**ASSIGNMENT**
Each line of the data must reappear exactly in your answer, with no images included.

┏━━

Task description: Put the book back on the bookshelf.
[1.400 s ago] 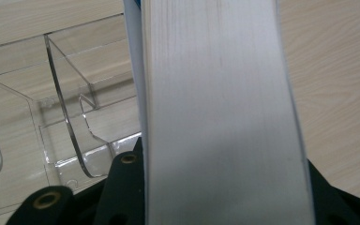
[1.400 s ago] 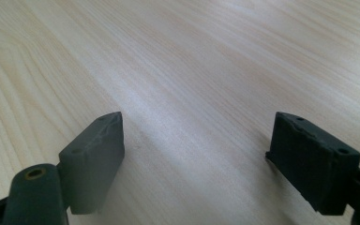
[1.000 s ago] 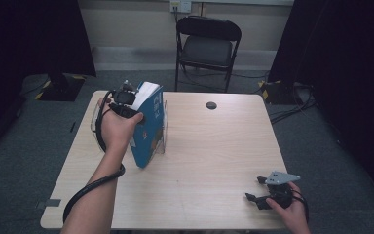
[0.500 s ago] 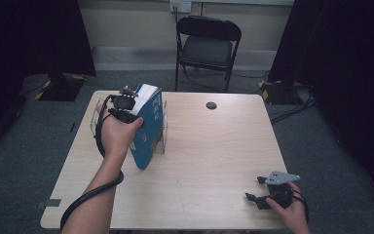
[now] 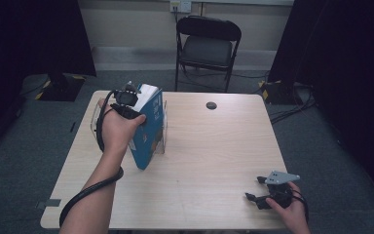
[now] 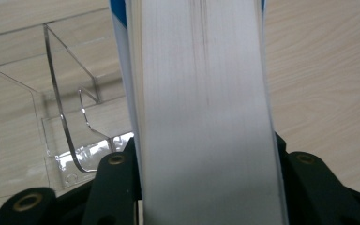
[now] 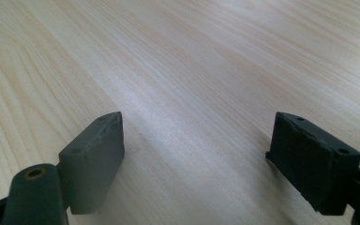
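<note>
A thick blue book (image 5: 148,127) stands tilted on the table (image 5: 214,161), leaning into a clear acrylic stand (image 5: 162,139). My left gripper (image 5: 126,97) reaches down over its top edge. In the left gripper view the white page edge of the book (image 6: 206,93) runs up between the jaws of the left gripper (image 6: 206,154). Those jaws have just been opening a little, but both still lie against the covers with no gap showing. My right gripper (image 5: 253,188) rests near the table's front right; it stands open (image 7: 194,131) over bare wood.
The clear stand (image 6: 65,122) has curved dividers just left of the book. A small black grommet (image 5: 211,105) sits at the far middle of the table. A folding chair (image 5: 207,48) stands behind the table, and dark curtains hang on both sides.
The left hand has edged slightly on the book's top. The book keeps its lean in the stand, and the right gripper has not moved.
</note>
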`<state>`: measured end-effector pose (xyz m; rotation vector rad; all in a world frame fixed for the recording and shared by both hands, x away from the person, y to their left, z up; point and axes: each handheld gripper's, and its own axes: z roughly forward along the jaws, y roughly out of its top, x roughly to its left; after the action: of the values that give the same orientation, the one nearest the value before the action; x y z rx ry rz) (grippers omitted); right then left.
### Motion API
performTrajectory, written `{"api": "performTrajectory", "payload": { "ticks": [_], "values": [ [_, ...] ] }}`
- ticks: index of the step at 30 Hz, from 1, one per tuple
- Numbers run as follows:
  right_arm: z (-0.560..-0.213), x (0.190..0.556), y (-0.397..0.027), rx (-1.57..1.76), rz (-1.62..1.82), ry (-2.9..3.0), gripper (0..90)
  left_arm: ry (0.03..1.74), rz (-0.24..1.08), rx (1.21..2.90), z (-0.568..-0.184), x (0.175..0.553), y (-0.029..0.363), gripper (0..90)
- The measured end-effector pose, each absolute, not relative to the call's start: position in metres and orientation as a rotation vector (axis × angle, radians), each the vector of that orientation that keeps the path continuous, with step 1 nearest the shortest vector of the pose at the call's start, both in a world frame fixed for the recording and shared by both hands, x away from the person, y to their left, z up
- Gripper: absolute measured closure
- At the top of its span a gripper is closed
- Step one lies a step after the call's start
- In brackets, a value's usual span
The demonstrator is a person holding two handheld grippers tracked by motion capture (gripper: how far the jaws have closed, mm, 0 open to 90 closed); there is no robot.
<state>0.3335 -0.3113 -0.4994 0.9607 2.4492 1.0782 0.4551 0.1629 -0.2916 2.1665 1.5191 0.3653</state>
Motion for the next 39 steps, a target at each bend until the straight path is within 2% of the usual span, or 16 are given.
{"api": "performTrajectory", "payload": {
  "ticks": [4,6,11,23,39],
  "values": [
    [-0.499,0.334,-0.311,0.961,1.078,2.450,17.6,1.525,0.362,2.190,-0.294,0.459,0.161,55.5],
    [-0.499,0.334,-0.311,0.961,1.078,2.449,17.6,1.552,0.320,2.193,-0.299,0.461,0.161,58.9],
    [-0.499,0.334,-0.311,0.958,1.078,2.448,17.6,1.576,0.346,2.167,-0.299,0.459,0.157,61.6],
    [-0.499,0.334,-0.311,0.959,1.078,2.448,17.6,1.620,0.358,2.136,-0.293,0.462,0.153,62.1],
    [-0.500,0.334,-0.311,0.961,1.083,2.450,17.6,1.674,0.369,2.063,-0.296,0.486,0.148,62.0]
  ]
}}
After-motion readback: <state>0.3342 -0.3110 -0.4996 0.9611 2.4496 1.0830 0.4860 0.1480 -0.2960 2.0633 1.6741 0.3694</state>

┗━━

**ANSWER TO THE PROBLEM**
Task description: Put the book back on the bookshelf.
[1.400 s ago] 
[1.400 s ago] 
[1.000 s ago] 
[0.500 s ago] 
[now] 
[now] 
[now] 
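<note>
A thick blue book (image 5: 148,127) stands tilted on the table (image 5: 214,161), leaning into a clear acrylic stand (image 5: 162,139). My left gripper (image 5: 126,97) reaches down over its top edge. In the left gripper view the white page edge of the book (image 6: 206,93) runs up between the jaws of the left gripper (image 6: 206,154). Those jaws have just been opening a little, but both still lie against the covers with no gap showing. My right gripper (image 5: 253,188) rests near the table's front right; it stands open (image 7: 194,131) over bare wood.
The clear stand (image 6: 65,122) has curved dividers just left of the book. A small black grommet (image 5: 211,105) sits at the far middle of the table. A folding chair (image 5: 207,48) stands behind the table, and dark curtains hang on both sides.
The left hand has edged slightly on the book's top. The book keeps its lean in the stand, and the right gripper has not moved.
</note>
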`<state>`: measured end-effector pose (xyz m; rotation vector rad; all in a world frame fixed for the recording and shared by both hands, x away from the person, y to their left, z up; point and axes: each handheld gripper's, and its own axes: z roughly forward along the jaws, y roughly out of its top, x roughly to its left; after the action: of the values that give the same orientation, the one nearest the value before the action; x y z rx ry rz) (grippers omitted); right then left.
### Motion API
performTrajectory, written `{"api": "performTrajectory", "payload": { "ticks": [_], "values": [ [_, ...] ] }}`
- ticks: index of the step at 30 Hz, from 1, one per tuple
- Numbers run as follows:
  right_arm: z (-0.560..-0.213), x (0.190..0.556), y (-0.397..0.027), rx (-1.57..1.76), rz (-1.62..1.82), ry (-2.9..3.0), gripper (0..90)
  left_arm: ry (0.03..1.74), rz (-0.24..1.08), rx (1.21..2.90), z (-0.568..-0.184), x (0.175..0.553), y (-0.029..0.363), gripper (0..90)
- The measured end-effector pose, each absolute, not relative to the call's start: position in metres and orientation as a rotation vector (axis × angle, radians), each the vector of that orientation that keeps the path continuous, with step 1 nearest the shortest vector of the pose at the call's start, both in a world frame fixed for the recording and shared by both hands, x away from the person, y to their left, z up
- Gripper: absolute measured closure
- At the top of its span a gripper is closed
- Step one lies a step after the call's start
- In brackets, a value's usual span
The demonstrator is a person holding two handheld grippers tracked by motion capture (gripper: how far the jaws have closed, mm, 0 open to 90 closed); there is no robot.
<state>0.3335 -0.3113 -0.4994 0.9607 2.4492 1.0782 0.4551 0.1629 -0.2916 2.1665 1.5191 0.3653</state>
Motion for the next 39 steps, a target at each bend until the straight path is within 2% of the usual span, or 16 are given.
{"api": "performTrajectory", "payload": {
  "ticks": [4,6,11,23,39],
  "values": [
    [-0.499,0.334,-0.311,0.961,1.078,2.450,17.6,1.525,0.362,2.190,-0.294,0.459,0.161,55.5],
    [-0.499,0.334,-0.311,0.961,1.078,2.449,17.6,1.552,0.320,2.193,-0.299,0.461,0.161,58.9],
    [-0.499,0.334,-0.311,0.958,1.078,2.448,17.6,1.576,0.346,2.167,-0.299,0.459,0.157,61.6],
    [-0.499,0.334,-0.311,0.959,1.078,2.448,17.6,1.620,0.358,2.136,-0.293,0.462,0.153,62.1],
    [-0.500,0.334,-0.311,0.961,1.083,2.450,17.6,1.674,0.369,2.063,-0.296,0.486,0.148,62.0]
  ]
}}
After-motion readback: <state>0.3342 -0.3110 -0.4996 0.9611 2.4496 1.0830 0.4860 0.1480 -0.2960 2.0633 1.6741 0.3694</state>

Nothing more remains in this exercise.